# 6.8 LB Pompano Landed!!!



## fishin for pompanos

Finally decided it was time to try some fishing in Florida. Boy am I glad we did. Got all set up and lines in the water by 8:15. Water and weather both beautiful. Very slow. No bites for over 2 hours. Nothing. Then finally a really good hit for a pompano just over legal size. Quite again for another hour. So quiet my wife fell asleep. I got a work related phone call and was on the phone when we got a hit. I shook my wife's chair to wake her up to get the rod. She went running for it. Total slack in the line until right at the end she caught up with the pompano and he jumped out of the water. Finally landed him and we were shocked how big he was. 21" to the fork and a whopping 6 1/2 pounds! Our personal best of 12 years of fishing for pompano. Not bad for our inaugural trip. Both caught on live sand fleas. Thanks JC.


----------



## skram

Congrats on a beast!!! That's awesome


Sent from my iPhone using Tapatalk


----------



## NoMoSurf

Holy COW!!! I didn't know that they got that big!

Quite a meal that you have for yourself there.


----------



## MaxxT

congrats! never seen one that big, did you check the record book?


----------



## domci08

Congrats!!!!! That's a one of a life time catch you came close to the Fl state record at 8.4 lbs if I'm not mistaking.!!! WOW


----------



## Jason

Dang what a monster!!!


----------



## Jason B

That is a beast!!!


----------



## Bodupp

My goodness! Congratulations to you and your wife.


----------



## hugehail

Thats a Permit! Just kidding. You can tell its a pomp just by looking at the gentle slope above the mouth to the back compared to the steeper slope on the permit. It should have more rays on the fins as well. Im jealous. It will be next spring before I can get down there.


----------



## Capt. Mako

Beaut! Haven't seen one that big in years. Congratulations! :thumbup:


----------



## stc1993

That's the biggest one Ive seen in 23 yrs going to the coast.


----------



## nextstep

good report 
nice fish, real nice


----------



## GROUPERKING

Dude ! That's a stud ! You da man !

Sent from my SM-G900V using Tapatalk


----------



## ChileRelleno

Wowzers! Huge Pomp, Congrats!


----------



## surfpro

Amazing catch! You will always remember this fish...Congratulations


----------



## Chris V

Monster!!! Congratulations!!!!


----------



## Capitan Lan

Whoa... POMPANOSAuRUS!!! Great job getting that in. Most people don't realize how well a pompano fights. Pound for pound, pomps are tough fish. Most people surf fish for pomps with big tackle and it takes away from the sporting part of. I've only had 1 pompano similar to that size in my life, and it was quite a battle using 10lb test and it broke off 20 yards from shore. That is a catch of a lifetime!!! Congratulations!!! I think I will go respool all reels with fresh line and start keeping the golf ball size sand fleas instead of tossing them back...


----------



## jim t

WOW!!!

Jim


----------



## FenderBender

Doesn't even look real! That's awesome.


----------



## reelthrill

thats a giant


----------



## Dunt

Nice one! That's a couple fat fillets!


----------



## Fishermon

inconceivable.


----------



## YakAttack

Well done! Great fish!
Your wife definitely has bragging rights now!


----------



## Pilar

I never see any landed that size. Nice catch indeed.


----------



## Traxxx

Congratulations! What's that bait you used??

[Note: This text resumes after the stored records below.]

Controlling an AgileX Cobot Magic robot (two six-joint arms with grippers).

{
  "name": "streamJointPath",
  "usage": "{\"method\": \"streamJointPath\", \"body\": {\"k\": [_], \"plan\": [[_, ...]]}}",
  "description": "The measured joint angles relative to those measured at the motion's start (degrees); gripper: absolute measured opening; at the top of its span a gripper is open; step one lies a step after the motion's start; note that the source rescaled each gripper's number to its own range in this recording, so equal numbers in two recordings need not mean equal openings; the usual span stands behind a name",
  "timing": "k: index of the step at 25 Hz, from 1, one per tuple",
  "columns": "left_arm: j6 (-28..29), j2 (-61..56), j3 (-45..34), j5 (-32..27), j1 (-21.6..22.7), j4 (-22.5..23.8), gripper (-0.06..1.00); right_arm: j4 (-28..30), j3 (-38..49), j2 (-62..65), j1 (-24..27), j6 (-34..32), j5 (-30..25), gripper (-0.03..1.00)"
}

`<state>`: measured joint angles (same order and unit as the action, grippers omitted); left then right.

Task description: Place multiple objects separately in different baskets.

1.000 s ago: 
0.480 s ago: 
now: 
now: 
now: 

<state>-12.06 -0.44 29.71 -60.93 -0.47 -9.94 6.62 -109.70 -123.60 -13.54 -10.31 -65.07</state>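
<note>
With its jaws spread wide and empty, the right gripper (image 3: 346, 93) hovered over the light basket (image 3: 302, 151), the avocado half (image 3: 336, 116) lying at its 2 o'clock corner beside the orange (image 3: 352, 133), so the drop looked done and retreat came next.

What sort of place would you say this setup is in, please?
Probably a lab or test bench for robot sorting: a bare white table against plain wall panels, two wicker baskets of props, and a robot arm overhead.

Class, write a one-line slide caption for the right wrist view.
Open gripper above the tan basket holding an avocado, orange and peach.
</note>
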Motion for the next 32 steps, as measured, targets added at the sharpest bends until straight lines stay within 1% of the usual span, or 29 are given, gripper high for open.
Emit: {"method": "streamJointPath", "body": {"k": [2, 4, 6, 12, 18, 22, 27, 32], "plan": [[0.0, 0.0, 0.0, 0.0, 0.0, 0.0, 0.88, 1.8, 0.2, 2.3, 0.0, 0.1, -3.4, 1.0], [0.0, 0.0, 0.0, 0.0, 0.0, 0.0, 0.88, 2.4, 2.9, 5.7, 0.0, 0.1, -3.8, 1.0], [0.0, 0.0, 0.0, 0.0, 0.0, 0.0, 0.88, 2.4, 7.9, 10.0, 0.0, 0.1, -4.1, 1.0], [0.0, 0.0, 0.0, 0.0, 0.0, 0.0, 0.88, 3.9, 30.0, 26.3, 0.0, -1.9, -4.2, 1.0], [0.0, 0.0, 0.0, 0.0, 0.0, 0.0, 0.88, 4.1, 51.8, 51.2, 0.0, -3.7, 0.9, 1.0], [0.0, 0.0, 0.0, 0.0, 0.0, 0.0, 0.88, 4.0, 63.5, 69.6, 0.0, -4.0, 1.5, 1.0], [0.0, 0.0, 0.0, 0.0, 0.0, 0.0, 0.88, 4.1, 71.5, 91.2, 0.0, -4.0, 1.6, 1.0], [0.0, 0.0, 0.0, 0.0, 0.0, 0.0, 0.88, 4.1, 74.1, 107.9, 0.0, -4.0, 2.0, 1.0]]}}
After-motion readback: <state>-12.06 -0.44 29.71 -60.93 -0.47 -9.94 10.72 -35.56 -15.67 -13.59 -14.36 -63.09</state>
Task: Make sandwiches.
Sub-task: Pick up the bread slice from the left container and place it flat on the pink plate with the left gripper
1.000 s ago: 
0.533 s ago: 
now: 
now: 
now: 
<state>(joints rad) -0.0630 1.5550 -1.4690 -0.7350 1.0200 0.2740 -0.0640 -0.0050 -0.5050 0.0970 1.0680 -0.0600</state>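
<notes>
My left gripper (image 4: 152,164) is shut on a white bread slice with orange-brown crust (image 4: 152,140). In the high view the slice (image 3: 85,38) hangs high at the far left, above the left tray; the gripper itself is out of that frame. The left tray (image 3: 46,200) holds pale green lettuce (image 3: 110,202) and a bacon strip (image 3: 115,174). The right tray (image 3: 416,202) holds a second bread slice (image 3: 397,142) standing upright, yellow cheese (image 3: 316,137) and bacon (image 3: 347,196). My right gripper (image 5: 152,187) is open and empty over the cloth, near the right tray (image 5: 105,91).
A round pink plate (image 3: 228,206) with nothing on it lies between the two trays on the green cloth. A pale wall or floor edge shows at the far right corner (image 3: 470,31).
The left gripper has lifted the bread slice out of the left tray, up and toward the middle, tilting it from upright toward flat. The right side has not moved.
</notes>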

Sent from my iPhone using Tapatalk


----------



## Capt. Mako

Traxxx said:


> Congratulations! What's that bait you used??
> 
> 
> Sent from my iPhone using Tapatalk


I believe he said live sand fleas.


----------



## JQbigrig

woohoo!!!!!!


----------



## SurfFishingMeister

Unreal! I never seen a picture of one that big caught down here! What part of the beach did you catch it on?


----------



## Michael f sights

What a stud Pompano.....Congrats!!!!!


----------



## juneypascual

last month somewhere and someone caught same size..









Sent from my SAMSUNG-SM-G935A using Tapatalk


----------



## arthurpete

:notworthy:

Helluva catch!


----------



## SurfFishingMeister

I got to say it, I am so happy this catch came from the panhandle of Florida it's truly a fish we can all brag about! da#n!


----------



## Pomphunter

Great catch! What a hoss! My brother caught a 21" yesterday it only weighed 3#10 oz. This is one for the memory bank for sure, concrats to your wife. Next time hang up the phone.


----------



## fishin for pompanos

Pomphunter said:


> Great catch! What a hoss! My brother caught a 21" yesterday it only weighed 3#10 oz. This is one for the memory bank for sure, concrats to your wife. Next time hang up the phone.



Your'e right I will hang the phone up... Thanks for you reply.


----------



## welldoya

That one would win the pomp contest at GBB&T.


----------



## Pompano Joe

*Monster Pompano*

Truly a fish of a lifetime...favor with God and with man! Great job!


----------



## SurfFishingMeister

In case everyone forgot about this fish.....


----------



## specktackler57

That’s a monster good job


----------



## parrothead

Man o Man !!!! What a catch of a lifetime !!! Good job :thumbsup::thumbsup::thumbup::thumbup:

Scott


----------



## canygaar

Impressive. Sounds a relaxing day. Congrats!


----------



## GREENGO

Monster of a fish. I have been skunked all this year.


----------



## ChileRelleno

Y'all do realize this fish/thread are two years dead now... Right?


----------



## Shark Sugar

ChileRelleno said:


> Y'all do realize this fish/thread are two years dead now... Right?


Maybe it's a spinoff of the "FIRST COBIA!!!" post that shows up every February or March haha


----------